* _Exercise description_
Please keep to the lines below from the one with "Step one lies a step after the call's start" through the one with "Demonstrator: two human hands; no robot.", and restate them word for word, ends included.

* _Dataset extract_
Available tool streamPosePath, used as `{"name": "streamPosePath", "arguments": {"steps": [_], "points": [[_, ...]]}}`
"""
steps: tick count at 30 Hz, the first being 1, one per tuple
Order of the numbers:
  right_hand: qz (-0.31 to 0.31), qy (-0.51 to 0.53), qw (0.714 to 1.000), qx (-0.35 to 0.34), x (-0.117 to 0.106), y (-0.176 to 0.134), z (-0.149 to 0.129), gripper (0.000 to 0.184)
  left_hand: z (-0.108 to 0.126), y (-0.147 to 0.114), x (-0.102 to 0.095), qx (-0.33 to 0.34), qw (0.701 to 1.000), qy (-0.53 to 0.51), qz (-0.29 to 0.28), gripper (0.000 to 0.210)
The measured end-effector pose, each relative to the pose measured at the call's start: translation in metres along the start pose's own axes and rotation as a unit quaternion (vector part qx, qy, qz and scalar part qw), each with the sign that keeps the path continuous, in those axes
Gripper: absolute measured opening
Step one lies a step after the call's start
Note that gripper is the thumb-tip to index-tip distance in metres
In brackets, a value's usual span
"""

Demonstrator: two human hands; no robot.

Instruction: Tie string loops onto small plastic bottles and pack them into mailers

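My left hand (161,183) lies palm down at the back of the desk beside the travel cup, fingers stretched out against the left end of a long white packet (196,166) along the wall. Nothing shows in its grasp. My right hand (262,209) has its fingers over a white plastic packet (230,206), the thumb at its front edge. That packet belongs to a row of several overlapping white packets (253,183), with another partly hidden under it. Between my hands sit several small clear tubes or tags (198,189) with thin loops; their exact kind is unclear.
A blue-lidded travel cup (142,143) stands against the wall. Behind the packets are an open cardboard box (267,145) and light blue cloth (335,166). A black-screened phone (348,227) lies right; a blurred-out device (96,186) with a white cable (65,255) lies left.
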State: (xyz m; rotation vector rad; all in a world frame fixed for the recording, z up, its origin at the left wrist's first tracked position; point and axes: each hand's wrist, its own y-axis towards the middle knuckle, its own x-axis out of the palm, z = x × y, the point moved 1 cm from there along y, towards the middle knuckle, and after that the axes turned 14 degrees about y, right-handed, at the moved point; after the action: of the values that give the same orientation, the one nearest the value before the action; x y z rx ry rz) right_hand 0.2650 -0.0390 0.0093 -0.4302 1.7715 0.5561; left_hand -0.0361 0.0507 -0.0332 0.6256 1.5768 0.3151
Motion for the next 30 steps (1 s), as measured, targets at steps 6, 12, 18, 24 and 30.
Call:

* _Response_
Step one lies a step after the call's start
Note that gripper is the thumb-tip to index-tip distance in metres
In brackets, a value's usual span
"""

Demonstrator: two human hands; no robot.

Output for the exercise is complete.